## How to complete this task
For the listing below, output exactly the lines from the line with "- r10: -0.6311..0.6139" up to and including the line with "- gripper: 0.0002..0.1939", and no other lines.

## Supplied information
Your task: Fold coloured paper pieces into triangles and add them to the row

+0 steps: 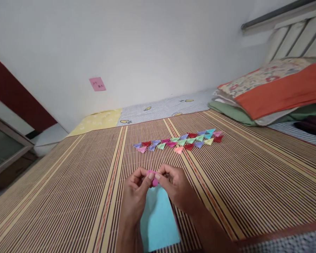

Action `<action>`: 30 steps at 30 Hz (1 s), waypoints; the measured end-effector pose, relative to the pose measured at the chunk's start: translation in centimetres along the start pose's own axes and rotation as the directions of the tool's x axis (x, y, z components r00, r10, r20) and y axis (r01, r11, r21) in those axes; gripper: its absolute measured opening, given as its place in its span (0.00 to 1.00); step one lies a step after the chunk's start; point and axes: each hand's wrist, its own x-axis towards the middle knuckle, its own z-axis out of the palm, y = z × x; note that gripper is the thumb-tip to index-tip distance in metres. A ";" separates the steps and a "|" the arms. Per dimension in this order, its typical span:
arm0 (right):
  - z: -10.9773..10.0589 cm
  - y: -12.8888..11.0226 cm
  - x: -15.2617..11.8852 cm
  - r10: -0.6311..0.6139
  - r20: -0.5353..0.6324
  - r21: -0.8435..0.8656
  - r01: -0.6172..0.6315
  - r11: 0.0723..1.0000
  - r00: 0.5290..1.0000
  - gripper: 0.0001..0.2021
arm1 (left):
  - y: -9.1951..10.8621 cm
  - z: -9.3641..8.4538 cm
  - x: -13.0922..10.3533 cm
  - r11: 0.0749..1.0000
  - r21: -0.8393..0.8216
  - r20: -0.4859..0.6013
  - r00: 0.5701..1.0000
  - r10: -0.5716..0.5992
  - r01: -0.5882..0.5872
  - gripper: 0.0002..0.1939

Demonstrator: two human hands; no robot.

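Note:
Between the fingertips of both hands is a small piece of bright pink paper (155,182); its exact folds are too small to make out. My left hand (138,186) pinches its left side, thumb on top. My right hand (173,181) pinches the right side, thumb and forefinger closed. Below the hands lies a light blue sheet or pad of paper (160,219), partly covered by the left wrist. Beyond the hands, small folded paper triangles (181,142) in red, pink, green, purple, blue and yellow lie in slanting rows.
A striped bamboo mat (68,189) covers the bed. Folded bedding (274,95) is piled at the far right beside a white radiator (302,35). A pink note (97,84) sticks to the white wall (158,49). A checked and yellow cloth (100,121) shows along the mat's far edge.

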 end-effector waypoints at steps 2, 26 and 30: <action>0.2 0.3 0.1 0.046 -0.028 0.111 -0.043 0.993 0.999 0.12 | -0.4 0.2 0.1 1.000 -0.024 -0.019 1.000 0.018 -0.019 0.12; -1.7 -0.7 0.0 -0.079 -0.052 0.021 0.080 0.997 0.996 0.04 | 0.4 1.0 0.0 0.993 -0.099 0.082 0.995 -0.062 0.070 0.08; -2.4 -1.5 -0.2 -0.120 -0.044 -0.092 0.115 0.989 0.992 0.02 | 1.0 0.6 -0.4 0.999 0.036 0.072 0.997 0.025 -0.028 0.07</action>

## Task solution
  - r10: -0.6311..0.6139
  - r20: -0.5353..0.6324
  - r21: -0.8435..0.8656
  - r01: -0.6172..0.6315
  - r11: 0.0723..1.0000
  - r00: 0.5290..1.0000
  - gripper: 0.0001..0.2021
arm1 (left):
  - y: -9.1951..10.8621 cm
  - z: -9.3641..8.4538 cm
  - x: -13.0922..10.3533 cm
  - r11: 0.0749..1.0000
  - r21: -0.8393..0.8216
  - r20: -0.4859..0.6013
  - r00: 0.5701..1.0000
  - r10: -0.5716..0.5992
  - r01: -0.5882..0.5872
  - gripper: 0.0002..0.1939

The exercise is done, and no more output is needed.